## ASSIGNED TASK:
The result should be every line in the data below that carries the string "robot".

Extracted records
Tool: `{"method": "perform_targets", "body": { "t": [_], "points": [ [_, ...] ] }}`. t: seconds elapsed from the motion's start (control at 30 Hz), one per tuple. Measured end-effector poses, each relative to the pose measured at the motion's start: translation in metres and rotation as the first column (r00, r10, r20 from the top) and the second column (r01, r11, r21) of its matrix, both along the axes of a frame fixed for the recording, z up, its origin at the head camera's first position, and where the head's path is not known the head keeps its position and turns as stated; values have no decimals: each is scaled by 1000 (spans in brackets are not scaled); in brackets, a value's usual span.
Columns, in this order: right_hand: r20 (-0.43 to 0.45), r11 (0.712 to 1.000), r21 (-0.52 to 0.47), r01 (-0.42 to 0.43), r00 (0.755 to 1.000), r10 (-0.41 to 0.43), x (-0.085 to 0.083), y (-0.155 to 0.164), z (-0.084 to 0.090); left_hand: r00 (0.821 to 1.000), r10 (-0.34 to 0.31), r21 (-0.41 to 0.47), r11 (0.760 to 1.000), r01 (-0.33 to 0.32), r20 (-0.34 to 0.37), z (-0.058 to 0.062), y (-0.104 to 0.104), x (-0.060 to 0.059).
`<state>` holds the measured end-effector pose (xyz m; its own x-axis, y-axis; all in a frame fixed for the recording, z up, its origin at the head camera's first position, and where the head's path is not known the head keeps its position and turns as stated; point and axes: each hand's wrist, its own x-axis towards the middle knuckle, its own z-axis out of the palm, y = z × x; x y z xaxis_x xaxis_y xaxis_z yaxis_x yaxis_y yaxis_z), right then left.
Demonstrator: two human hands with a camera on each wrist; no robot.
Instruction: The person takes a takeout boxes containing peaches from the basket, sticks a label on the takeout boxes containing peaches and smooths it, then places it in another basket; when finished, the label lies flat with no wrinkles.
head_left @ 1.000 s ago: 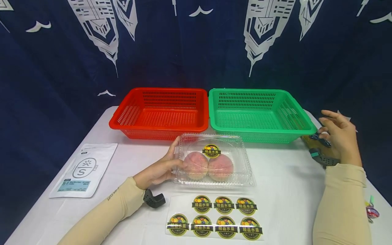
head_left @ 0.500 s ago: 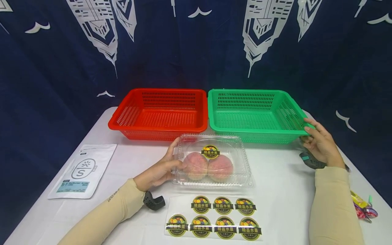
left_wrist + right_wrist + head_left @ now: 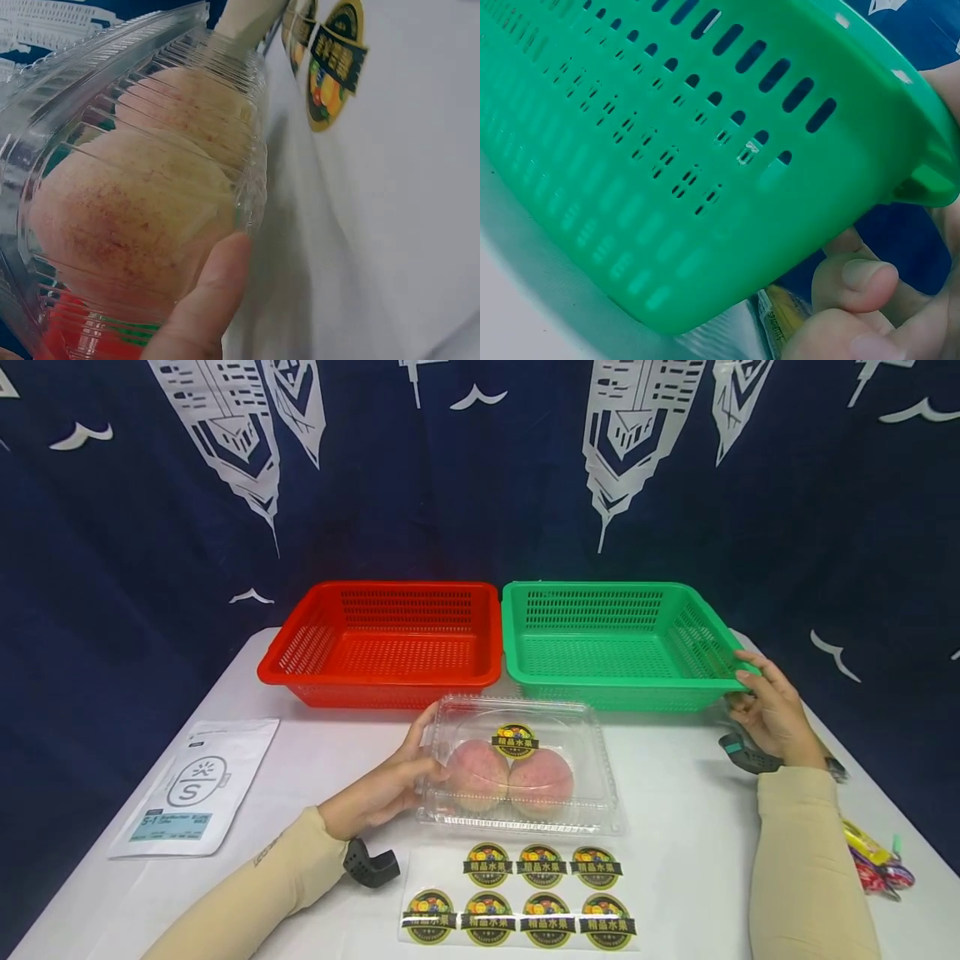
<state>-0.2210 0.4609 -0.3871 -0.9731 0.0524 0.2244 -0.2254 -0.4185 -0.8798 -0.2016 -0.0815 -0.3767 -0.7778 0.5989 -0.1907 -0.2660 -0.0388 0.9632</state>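
Note:
My left hand (image 3: 386, 787) holds the left side of a clear plastic clamshell box (image 3: 592, 760). Two pink peaches (image 3: 477, 774) sit inside, and a round black-and-gold fruit sticker (image 3: 515, 741) is on the lid. In the left wrist view the thumb (image 3: 206, 300) presses the box wall beside a peach (image 3: 127, 225). At the right, my right hand (image 3: 776, 714) grips the front right corner of the green basket (image 3: 622, 691). The right wrist view has some fingers (image 3: 855, 281) curled below the basket rim (image 3: 934, 142); part of that hand is cut off.
A red basket (image 3: 382, 681) stands left of the green one. A sheet of stickers (image 3: 517, 897) lies in front of the box. A white pouch (image 3: 198, 785) lies at the left, and small colourful wrapped items (image 3: 877, 864) at the right edge.
My right hand has come left from beyond the green basket onto its right corner. My left hand stays on the box. The head view has shifted slightly.

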Motion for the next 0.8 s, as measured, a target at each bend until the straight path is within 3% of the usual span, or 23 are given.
{"method": "perform_targets", "body": {
  "t": [0.4,0.8],
  "points": [
    [17,998,34,43,999,-44,1,-3,0,998,-35,28,999,37,-51,27,-3,12],
    [25,998,34,59,998,-60,0,-5,-1,989,-67,-6,998,67,-131,52,-5,11]
  ]
}}
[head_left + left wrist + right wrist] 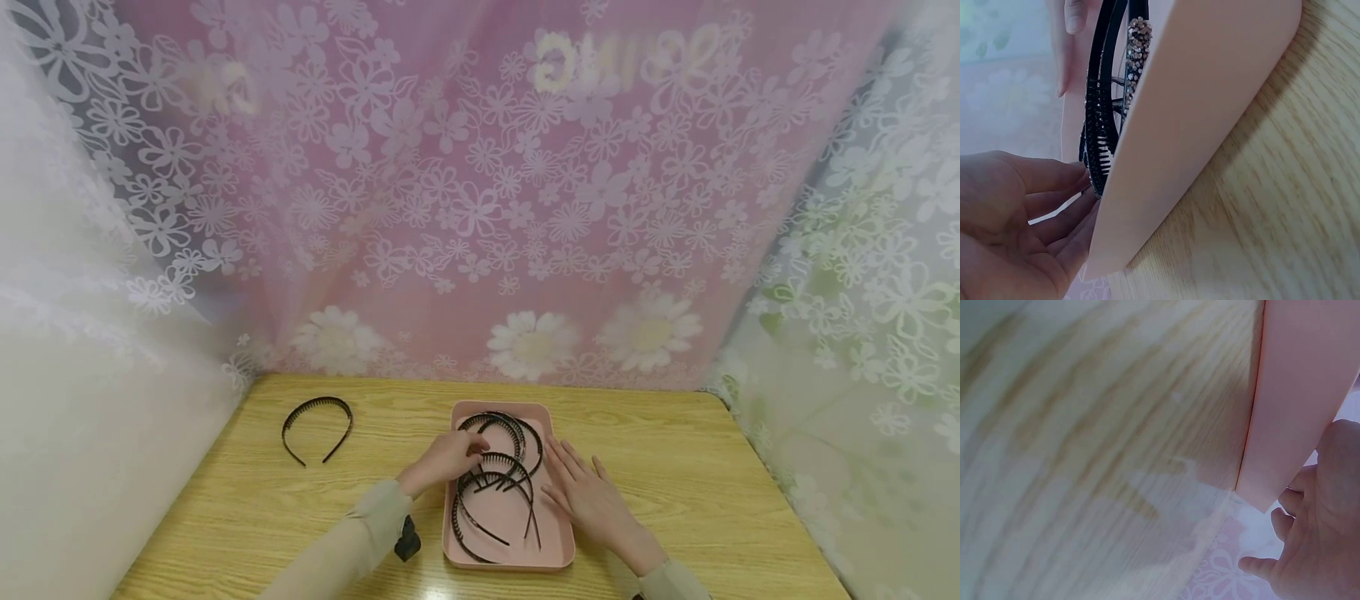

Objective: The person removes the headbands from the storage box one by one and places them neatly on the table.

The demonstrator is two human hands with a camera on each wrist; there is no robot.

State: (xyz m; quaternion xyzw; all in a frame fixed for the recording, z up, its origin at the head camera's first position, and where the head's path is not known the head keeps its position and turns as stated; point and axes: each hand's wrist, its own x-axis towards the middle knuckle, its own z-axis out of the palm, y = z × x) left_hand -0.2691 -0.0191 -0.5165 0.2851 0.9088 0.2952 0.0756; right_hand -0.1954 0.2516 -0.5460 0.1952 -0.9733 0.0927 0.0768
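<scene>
Fingers [1054, 181] of the left hand [444, 460] curl onto a toothed black headband [501, 463] lying in the pink tray [558, 546], pinching it near the tray's left wall; the left wrist view shows the fingertips meeting the comb teeth. The right hand [592, 493] lies flat with straight fingers, resting over the tray's right rim and holding nothing.

One tray sits on the table [712, 500]. Inside it lie black headbands, overlapping in a loose pile; I count about four, though the tangle makes the number uncertain. The left wrist view shows one of them studded with rhinestones [1137, 50]. One more black headband [317, 427] lies alone on the table, well to the left of the tray and apart from both hands. A small black object [407, 540] sits just left of the tray's near corner, beside the left sleeve.

The table is light wood grain. Behind the tray hangs a pink curtain with white flowers [480, 208], and pale floral curtains close off both sides.
</scene>
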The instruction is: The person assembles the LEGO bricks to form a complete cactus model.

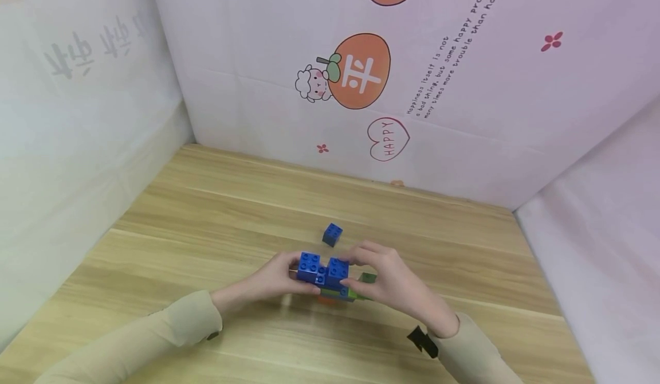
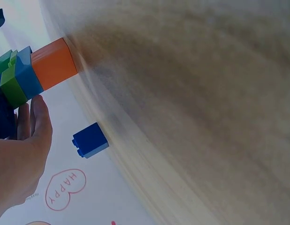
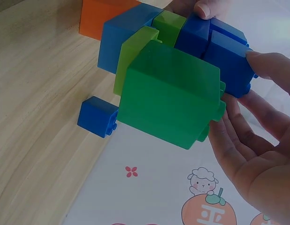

## REPLY TO THE TASK:
Demonstrator: two human hands with a camera on each wrist; no robot.
The demonstrator is two human hands with a camera on each wrist; there is no robot.

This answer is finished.